Monday, March 8, 2010

Re: [Geopriv] Submitted draft-ietf-geopriv-dhcp-lbyr-uri-option-07

Hi James,

> I addressed what I believe is the final open issue [...]

Open issues that I'm aware of or have just noticed:

1. The means by which authorization rules are provisioned is not specified.

...nor is it declared out of scope. Hannes and I have argued the point that this cannot be deployed without this missing piece. Thus, this cannot be made out of scope just by declaring it so. It's not an impossible problem, even though it might be difficult.

This remains my biggest issue with the document. It's been an open issue for a while. It might be nice to get WG consensus on this so we can stop wasting cycles on it (I think that it's been an open issue since the earliest versions of the doc).

2. Has this document been reviewed by the DHC WG?

I've been subscribed there for a while now and I've not seen any emails on this draft. I anticipate a problem relating to the way that this option does not use sub-options consistent with existing options.
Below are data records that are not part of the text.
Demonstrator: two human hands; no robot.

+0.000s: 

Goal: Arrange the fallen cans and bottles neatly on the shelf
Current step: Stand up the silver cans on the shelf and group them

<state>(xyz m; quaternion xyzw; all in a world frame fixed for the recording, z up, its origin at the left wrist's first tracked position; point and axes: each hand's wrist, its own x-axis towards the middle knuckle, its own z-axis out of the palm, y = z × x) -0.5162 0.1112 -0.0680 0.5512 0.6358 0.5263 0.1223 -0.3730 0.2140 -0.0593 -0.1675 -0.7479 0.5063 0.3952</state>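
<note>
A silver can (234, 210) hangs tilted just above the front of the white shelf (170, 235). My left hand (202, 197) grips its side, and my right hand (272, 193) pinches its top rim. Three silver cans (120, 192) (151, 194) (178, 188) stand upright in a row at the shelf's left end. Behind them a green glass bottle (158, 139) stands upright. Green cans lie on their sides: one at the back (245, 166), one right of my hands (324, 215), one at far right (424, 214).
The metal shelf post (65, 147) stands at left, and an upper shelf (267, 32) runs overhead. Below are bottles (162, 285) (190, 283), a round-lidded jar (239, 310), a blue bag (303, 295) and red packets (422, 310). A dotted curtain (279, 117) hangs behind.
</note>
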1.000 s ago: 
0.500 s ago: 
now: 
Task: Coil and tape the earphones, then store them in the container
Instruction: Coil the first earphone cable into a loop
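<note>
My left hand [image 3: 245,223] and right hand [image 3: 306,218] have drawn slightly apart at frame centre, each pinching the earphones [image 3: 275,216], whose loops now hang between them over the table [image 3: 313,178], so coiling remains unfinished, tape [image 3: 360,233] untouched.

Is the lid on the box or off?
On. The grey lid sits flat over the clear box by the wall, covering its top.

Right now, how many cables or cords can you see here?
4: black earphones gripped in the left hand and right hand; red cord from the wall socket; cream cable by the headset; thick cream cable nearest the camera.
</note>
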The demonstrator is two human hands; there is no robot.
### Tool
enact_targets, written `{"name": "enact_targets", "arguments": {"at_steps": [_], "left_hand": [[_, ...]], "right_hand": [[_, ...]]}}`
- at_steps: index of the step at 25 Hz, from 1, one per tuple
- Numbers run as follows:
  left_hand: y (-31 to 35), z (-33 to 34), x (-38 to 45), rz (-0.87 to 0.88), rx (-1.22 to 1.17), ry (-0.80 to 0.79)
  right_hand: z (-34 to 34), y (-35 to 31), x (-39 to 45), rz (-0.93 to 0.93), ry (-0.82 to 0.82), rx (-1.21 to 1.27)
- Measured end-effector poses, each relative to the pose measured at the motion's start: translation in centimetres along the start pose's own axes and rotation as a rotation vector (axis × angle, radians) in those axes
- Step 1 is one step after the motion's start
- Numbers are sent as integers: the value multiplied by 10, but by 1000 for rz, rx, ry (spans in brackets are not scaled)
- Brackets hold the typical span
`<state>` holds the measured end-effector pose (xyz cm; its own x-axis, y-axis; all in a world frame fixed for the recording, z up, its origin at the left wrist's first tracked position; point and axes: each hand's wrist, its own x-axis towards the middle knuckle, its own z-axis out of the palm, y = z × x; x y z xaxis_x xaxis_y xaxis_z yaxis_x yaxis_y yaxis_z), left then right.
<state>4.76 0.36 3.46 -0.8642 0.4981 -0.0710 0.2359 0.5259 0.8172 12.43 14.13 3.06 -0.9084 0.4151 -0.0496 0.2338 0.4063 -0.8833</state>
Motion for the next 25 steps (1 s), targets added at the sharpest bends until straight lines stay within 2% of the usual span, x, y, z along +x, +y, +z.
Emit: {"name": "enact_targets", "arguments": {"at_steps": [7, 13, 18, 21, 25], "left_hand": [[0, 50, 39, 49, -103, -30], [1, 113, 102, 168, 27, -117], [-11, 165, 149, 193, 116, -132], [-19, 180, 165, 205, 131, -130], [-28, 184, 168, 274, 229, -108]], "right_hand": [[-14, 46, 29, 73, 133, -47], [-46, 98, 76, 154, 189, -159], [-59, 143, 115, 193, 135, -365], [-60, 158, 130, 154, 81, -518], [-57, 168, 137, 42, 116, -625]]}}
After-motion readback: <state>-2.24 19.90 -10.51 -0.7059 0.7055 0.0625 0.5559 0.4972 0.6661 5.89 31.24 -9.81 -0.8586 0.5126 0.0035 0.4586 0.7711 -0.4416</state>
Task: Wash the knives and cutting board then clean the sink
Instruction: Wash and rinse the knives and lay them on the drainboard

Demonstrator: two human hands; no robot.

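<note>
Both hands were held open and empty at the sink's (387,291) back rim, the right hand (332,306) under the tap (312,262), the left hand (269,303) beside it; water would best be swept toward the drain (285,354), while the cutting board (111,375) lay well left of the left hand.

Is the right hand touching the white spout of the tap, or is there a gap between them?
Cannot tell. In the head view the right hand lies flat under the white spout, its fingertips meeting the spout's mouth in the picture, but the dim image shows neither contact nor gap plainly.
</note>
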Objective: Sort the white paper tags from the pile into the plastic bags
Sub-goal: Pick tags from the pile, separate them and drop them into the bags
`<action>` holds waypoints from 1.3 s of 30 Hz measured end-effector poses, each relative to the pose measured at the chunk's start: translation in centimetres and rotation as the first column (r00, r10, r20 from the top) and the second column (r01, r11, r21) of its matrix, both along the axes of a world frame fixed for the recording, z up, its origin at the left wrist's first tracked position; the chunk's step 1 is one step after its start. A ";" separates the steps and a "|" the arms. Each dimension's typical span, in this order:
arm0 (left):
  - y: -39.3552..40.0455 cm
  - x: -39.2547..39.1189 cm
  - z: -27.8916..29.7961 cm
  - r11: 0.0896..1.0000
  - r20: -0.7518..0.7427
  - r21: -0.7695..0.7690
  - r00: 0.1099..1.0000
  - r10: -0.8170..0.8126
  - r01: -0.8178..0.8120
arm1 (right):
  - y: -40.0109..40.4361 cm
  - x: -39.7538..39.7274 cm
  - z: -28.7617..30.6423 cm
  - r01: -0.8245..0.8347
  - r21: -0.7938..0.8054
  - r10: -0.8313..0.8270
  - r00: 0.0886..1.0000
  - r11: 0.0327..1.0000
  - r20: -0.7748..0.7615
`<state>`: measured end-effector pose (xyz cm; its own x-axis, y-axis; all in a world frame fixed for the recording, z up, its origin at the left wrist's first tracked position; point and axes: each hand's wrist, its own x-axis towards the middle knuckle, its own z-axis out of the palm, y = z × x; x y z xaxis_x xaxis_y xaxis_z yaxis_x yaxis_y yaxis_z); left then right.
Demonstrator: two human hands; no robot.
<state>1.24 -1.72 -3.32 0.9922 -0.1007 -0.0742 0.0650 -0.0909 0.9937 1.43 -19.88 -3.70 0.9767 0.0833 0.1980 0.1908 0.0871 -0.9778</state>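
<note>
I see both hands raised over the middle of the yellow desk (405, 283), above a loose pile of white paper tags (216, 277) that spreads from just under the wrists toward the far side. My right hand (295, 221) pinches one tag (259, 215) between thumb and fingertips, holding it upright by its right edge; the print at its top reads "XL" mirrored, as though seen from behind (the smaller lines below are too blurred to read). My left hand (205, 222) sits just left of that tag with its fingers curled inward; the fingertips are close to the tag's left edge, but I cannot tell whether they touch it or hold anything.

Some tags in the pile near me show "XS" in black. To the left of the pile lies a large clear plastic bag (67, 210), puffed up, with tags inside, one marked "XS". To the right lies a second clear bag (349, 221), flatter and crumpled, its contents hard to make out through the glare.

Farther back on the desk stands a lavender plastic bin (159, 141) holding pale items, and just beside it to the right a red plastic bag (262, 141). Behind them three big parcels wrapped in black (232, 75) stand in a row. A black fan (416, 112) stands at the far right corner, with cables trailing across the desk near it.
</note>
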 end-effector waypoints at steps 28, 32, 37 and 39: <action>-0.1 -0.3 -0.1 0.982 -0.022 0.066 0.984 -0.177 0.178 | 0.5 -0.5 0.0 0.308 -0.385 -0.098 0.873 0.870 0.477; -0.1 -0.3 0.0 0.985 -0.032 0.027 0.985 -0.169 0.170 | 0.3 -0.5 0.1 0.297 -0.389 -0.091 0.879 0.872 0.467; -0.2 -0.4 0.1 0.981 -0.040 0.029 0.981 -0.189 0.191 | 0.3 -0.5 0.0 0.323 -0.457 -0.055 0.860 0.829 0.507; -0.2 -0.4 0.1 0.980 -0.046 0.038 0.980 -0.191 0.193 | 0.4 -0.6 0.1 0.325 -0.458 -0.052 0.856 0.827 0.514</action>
Two reasons: the existence of the ver and resv parts (which I argue are not necessary [1]), and the length of the sub-option code is usually different in DHCPv4 and DHCPv6.

3. Valid-For is independent of the DHCP lease.

I can see why this is necessary, but it introduces an interesting deployment problem. One major DHCP implementation I'm aware of (and use daily :*( ) does not update individual options independent of the lease. The only effective way to update options with this implementation is to release the IP address and renew it.

Thus, it's going to be hard to get an updated URI if it is valid for less time than the lease duration.

4. RAIO (RFC 3046) is mandated with MUST-strength language.

This is not necessary. While this might make sense where relays are employed, this is not necessary for successful deployment. In our (relatively small) office, we use a flat network that does not employ relay agents. This would not be an impediment to us deploying this option.

Furthermore, the draft talks about movement. RAIO only provides information about the point of attachment when the DHCP request is made; later requests to the location URI might happen after the Target moves from this point. Thus, the LS and LG need to be able to handle movement.

5. URI length.

Quoting the draft:

Per [RFC2131], subsequent LuriElement Options, which are
non-concatenated, overwrite the previous value.

This is OK, though I don't think that 2131 says anything about this at all. Even 3396 says nothing about this. Rules for handling sub-options are not defined for the general case, so it's good that you define them.

Note that the draft talks about long URIs, which cannot be created based on these rules. It might be worth pointing out the 255 octet limitation (which could be fewer characters).

6. URI character encoding.

The draft is silent on the way that URI characters are encoded into a sequence of octets.

7. (Easy one) the draft uses "Rule Holder" when it means "Rule Maker".